Joke of the day - The day I knew my in-laws had finally
accepted me: As we pulled into their driveway, my father-in-law was on the phone.
"Oh, I have to run," he told the person on the other end. "My
daughter-in-law and her husband just arrived."
"A day without laughter is a day wasted." (Charlie Chaplin)
A young couple came into the church office to fill out a pre-marriage questionnaire form.
The young man, who had never talked to a pastor before, was quite nervous and the pastor
tried to put him at ease.
When they came to the question, "Are you entering this marriage of your own free
will?" there was a long pause. Finally, the girl looked over at the apprehensive
young man and said, "Put down yes".
My sister is a know-it-all who bristles at anyone's well-intentioned advice. But when our
older sister gave her several clever tips, she was impressed. "I have to hand it to
Pat," she told me. "She really is smart. Not Jeopardy smart; more Wheel of
Fortune smart."
"Sorry your card won't arrive in time for your birthday," my sister said to me.
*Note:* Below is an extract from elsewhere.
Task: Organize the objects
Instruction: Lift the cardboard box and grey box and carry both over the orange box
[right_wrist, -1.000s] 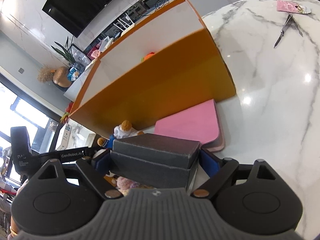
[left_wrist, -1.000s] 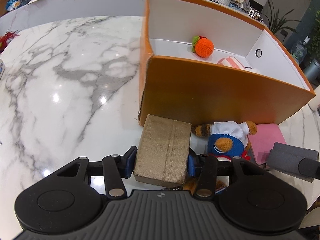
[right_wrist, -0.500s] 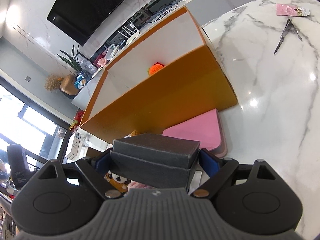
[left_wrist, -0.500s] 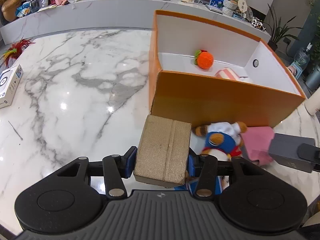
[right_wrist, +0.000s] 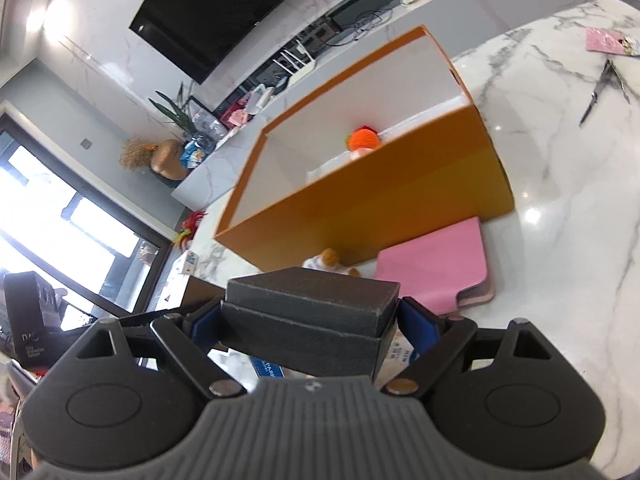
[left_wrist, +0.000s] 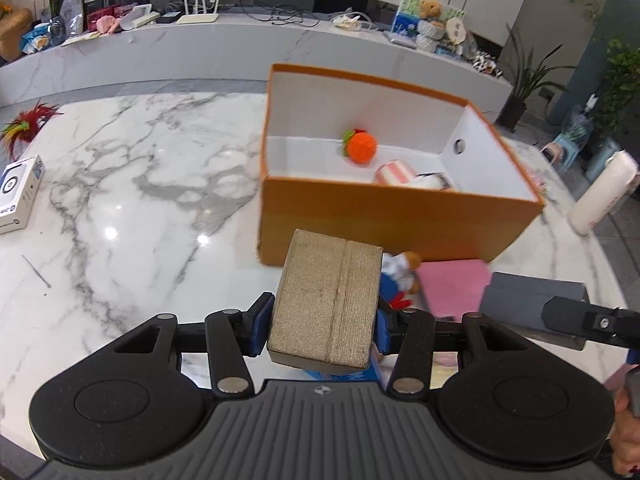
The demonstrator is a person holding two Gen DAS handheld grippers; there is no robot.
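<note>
My left gripper (left_wrist: 322, 322) is shut on a brown cardboard box (left_wrist: 328, 296), held above the table in front of the orange box (left_wrist: 396, 220). My right gripper (right_wrist: 310, 320) is shut on a dark grey box (right_wrist: 308, 308), also lifted; it shows at the right in the left wrist view (left_wrist: 532, 300). The orange box (right_wrist: 400, 196) has white inner walls and holds an orange knitted ball (left_wrist: 360, 147) and a pink striped item (left_wrist: 394, 174). A plush toy (left_wrist: 400, 276) and a pink pouch (right_wrist: 436, 264) lie on the table in front of it.
The table is white marble (left_wrist: 120, 208). A white packet (left_wrist: 18, 192) and a red feathery item (left_wrist: 24, 124) lie at the left. A white bottle (left_wrist: 604, 192) stands at the right. Scissors (right_wrist: 600, 90) and a pink card (right_wrist: 608, 40) lie at the far right.
Both grippers have risen and pulled back with their boxes. The orange box looks smaller and more of its inside shows.
</note>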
"I bought a belated birthday card, so I had to wait a few days before mailing
it."
I was on the couch nursing my newborn when my three-year-old plopped down to watch. Seeing
this as a good teaching moment, I explained how mothers feed their babies. My daughter's
eyes grew wider with each detail.
"She's drinking milk?" she asked. "In the living room?"
There are five senses: sight, smell, taste, touch, and hearing. The successful have two
others: horse and common.
A picky customer comes to a small food shop and sees a new delivery of fresh fruit.
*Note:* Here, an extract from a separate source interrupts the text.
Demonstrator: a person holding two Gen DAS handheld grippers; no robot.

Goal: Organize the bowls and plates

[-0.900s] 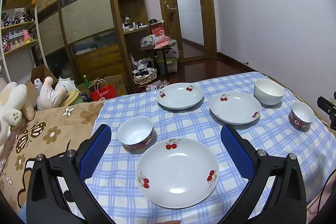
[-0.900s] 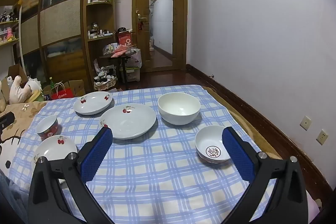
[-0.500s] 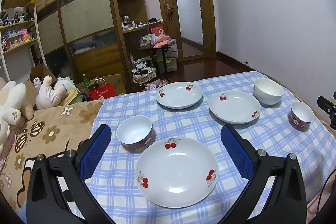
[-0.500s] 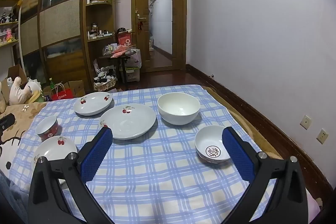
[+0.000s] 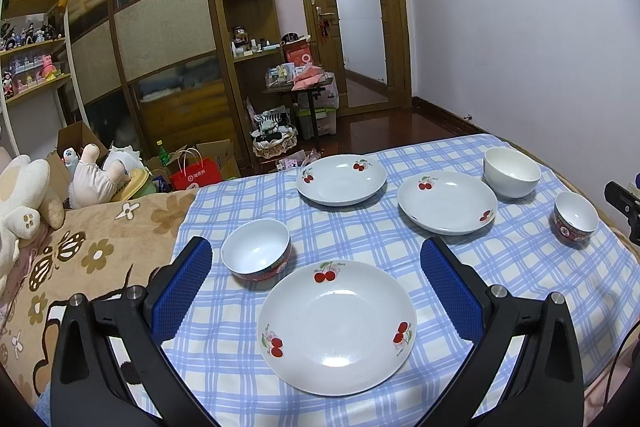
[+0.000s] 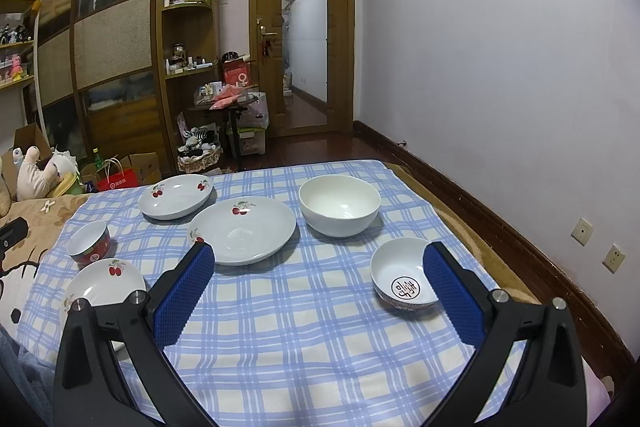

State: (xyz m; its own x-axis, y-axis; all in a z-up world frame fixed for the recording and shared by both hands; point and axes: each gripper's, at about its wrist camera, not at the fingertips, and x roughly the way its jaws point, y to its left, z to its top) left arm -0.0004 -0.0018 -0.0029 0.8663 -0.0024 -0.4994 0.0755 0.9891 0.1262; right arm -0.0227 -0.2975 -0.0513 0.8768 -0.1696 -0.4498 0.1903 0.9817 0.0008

"Give me ten oranges and wrap every orange up in a separate piece of paper,
please," he says to the saleswoman. She does.
"And thirty cherries, please, and wrap up every one in a separate piece of paper,
too." She does.
"And what is that there," he asks pointing out a bushel basket in the corner.
"Raisins," says the saleswoman, "but they are not for sale!"
After harvesting the usual bumper crop of squash last year, I took a half-dozen to the
office. I piled them on the table in the break room and posted a sign advertising them as
free.
The next day I noticed an addition to my sign. Below "Free Zucchini," someone
had written, "Save the Whales."
A woman got on the bus with her little boy and paid one fare.
The bus driver pointed out that she had to pay for her son.
"Children under six ride free," the woman said.
"Come on," the driver said. "He doesn't look a day under nine."
The woman shrugged and said, "Can I help it if he worries a lot?"
At the outpatient surgery center where I work, the anesthesiologist often chatted with
patients before their operations to help them relax.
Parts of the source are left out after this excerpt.